◆ INFORMATION SUPPLIED
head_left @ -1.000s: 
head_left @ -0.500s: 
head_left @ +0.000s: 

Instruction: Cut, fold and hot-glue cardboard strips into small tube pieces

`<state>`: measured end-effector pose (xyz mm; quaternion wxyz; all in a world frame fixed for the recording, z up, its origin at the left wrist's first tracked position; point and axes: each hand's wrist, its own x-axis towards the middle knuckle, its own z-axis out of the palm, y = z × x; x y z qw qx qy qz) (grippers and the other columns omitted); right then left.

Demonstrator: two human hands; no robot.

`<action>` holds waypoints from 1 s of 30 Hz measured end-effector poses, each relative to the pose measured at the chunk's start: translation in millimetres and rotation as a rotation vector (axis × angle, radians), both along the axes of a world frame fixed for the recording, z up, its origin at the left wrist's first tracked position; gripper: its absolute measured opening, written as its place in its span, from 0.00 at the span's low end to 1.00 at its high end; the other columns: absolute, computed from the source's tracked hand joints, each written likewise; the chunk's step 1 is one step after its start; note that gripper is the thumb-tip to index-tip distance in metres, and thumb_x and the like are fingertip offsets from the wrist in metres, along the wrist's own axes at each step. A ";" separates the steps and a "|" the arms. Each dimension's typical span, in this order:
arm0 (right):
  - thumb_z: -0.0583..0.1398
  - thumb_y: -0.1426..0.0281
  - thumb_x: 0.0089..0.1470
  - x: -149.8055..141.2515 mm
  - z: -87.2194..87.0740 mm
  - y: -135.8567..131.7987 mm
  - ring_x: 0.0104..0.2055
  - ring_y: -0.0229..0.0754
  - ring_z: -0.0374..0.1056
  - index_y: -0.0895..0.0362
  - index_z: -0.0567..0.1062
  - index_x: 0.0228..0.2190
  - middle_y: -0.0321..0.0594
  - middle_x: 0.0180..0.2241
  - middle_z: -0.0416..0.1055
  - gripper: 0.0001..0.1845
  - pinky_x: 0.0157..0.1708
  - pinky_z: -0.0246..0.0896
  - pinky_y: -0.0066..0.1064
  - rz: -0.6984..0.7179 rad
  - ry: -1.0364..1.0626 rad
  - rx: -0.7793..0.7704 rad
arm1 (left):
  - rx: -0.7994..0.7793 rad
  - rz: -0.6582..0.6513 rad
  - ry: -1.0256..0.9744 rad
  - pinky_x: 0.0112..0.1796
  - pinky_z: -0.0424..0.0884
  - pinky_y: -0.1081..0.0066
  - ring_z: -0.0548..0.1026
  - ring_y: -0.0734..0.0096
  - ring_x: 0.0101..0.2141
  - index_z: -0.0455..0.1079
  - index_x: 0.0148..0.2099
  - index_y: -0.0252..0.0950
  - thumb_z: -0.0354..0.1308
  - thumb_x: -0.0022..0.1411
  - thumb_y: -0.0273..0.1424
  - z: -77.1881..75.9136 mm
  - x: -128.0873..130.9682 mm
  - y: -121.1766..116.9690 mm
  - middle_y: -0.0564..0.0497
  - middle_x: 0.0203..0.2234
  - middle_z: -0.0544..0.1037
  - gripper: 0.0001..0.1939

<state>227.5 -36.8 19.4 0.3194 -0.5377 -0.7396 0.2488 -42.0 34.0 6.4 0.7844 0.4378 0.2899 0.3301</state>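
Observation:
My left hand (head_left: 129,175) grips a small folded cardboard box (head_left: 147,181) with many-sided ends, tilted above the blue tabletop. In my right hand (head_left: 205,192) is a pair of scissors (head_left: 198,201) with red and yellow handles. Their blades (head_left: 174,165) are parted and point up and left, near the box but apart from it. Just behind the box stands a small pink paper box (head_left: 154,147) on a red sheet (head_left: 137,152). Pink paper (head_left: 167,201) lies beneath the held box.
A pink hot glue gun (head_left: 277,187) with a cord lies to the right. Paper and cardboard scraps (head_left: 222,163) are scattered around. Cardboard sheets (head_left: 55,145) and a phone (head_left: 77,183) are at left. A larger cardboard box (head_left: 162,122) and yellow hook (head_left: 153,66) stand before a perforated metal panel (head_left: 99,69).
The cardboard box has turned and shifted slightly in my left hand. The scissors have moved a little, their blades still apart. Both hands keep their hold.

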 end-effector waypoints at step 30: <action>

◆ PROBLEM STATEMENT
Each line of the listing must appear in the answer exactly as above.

◆ EXERCISE RESULT
head_left @ -1.000s: 
head_left @ -0.500s: 
head_left @ +0.000s: 

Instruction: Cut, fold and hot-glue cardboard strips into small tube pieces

`<state>`: measured end-effector pose (xyz mm; quaternion wxyz; all in a world frame fixed for the recording, z up, its origin at the left wrist's first tracked position; point and axes: each hand's wrist, its own x-axis towards the middle knuckle, its own z-axis out of the palm, y = z × x; x y z qw qx qy qz) (grippers and the other columns omitted); right then left.

Demonstrator: two human hands; no robot.

`<action>` holds waypoints from 1 s of 30 Hz measured end-effector poses, each relative to the pose measured at the chunk's start: translation in millimetres and rotation as a rotation vector (axis × angle, radians), both along the axes of a world frame fixed for the recording, z up, its origin at the left wrist's first tracked position; gripper: its absolute measured opening, written as its place in its span, from 0.00 at the span's low end to 1.00 at its high end; the other columns: absolute, computed from the source's tracked hand joints, each written likewise; the chunk's step 1 is one step after its start; note that gripper is the thumb-tip to index-tip distance in metres, and thumb_x and the like are fingertip offsets from the wrist in metres, along the wrist's own axes at each step. A ";" separates the steps and a "|" the arms. Each dimension's typical span, in this order:
arm0 (right):
  - thumb_z: -0.0583..0.1398
  - thumb_y: -0.1426..0.0281
  - thumb_x: 0.0089..0.1470
  - x: -149.8055..141.2515 mm
  - z: -87.2194..87.0740 mm
  - y: -135.8567..131.7987 mm
  - ring_x: 0.0104..0.2055
  - ring_y: -0.0229..0.0754
  - ring_z: -0.0374..0.1056
  - index_y: -0.0895..0.0362
  - index_z: -0.0567..0.1062
  - index_x: 0.0228..0.2190
  - middle_y: -0.0321..0.0594
  - middle_x: 0.0180..0.2241
  - middle_z: -0.0416..0.1055
  - gripper: 0.0001..0.1845
  - pinky_x: 0.0157..0.1708
  - pinky_z: -0.0246..0.0896
  - pinky_y: -0.0066..0.1064
  - rz: -0.6984..0.7179 rad
  - ry: -1.0364..1.0626 rad
  - rx: -0.7793..0.7704 rad
arm1 (left):
  - rx: -0.7994..0.7793 rad
  - rz: -0.6582..0.6513 rad
  - ry: -1.0256..0.9744 rad
  - pinky_x: 0.0112..0.1796
  - pinky_z: -0.0424..0.0884
  - pinky_y: -0.1081..0.0066
  - ring_z: -0.0548..0.1026
  - ring_y: -0.0734..0.0096
  - ring_x: 0.0101..0.2141
  - index_z: -0.0455..0.1079
  - index_x: 0.0148..0.2099
  - index_y: -0.0252..0.0950
  - thumb_z: -0.0354..0.1308
  - thumb_x: -0.0022..0.1411
  - thumb_y: -0.0273..0.1424
  - z: -77.1881..75.9136 mm
  - x: -128.0873..130.9682 mm
  - y: -121.1766..116.9690 mm
  - middle_y: -0.0564..0.0497
  - middle_x: 0.0203..0.2234
  - middle_z: -0.0544..0.1037
  - gripper: 0.0001..0.1939

<state>227.5 -36.8 19.4 0.3194 -0.5377 -0.7396 0.2488 -42.0 34.0 6.4 0.7844 0.4378 0.2899 0.3301</state>
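Observation:
My left hand (head_left: 129,175) grips a small folded cardboard box (head_left: 147,181) with many-sided ends, tilted above the blue tabletop. In my right hand (head_left: 205,192) is a pair of scissors (head_left: 198,201) with red and yellow handles. Their blades (head_left: 174,165) are parted and point up and left, near the box but apart from it. Just behind the box stands a small pink paper box (head_left: 154,147) on a red sheet (head_left: 137,152). Pink paper (head_left: 167,201) lies beneath the held box.
A pink hot glue gun (head_left: 277,187) with a cord lies to the right. Paper and cardboard scraps (head_left: 222,163) are scattered around. Cardboard sheets (head_left: 55,145) and a phone (head_left: 77,183) are at left. A larger cardboard box (head_left: 162,122) and yellow hook (head_left: 153,66) stand before a perforated metal panel (head_left: 99,69).
The cardboard box has turned and shifted slightly in my left hand. The scissors have moved a little, their blades still apart. Both hands keep their hold.
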
 end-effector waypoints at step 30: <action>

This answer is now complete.